> [Exercise requirements] Write out the material in full, matching each line exactly.

==============================

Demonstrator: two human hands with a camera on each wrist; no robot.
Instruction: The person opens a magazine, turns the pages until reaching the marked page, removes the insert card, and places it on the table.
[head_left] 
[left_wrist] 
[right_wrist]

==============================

> [Completed task]
Demonstrator: two human hands with a camera on each wrist; no robot.
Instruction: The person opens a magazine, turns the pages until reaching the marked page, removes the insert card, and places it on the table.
[head_left] 
[left_wrist] 
[right_wrist]

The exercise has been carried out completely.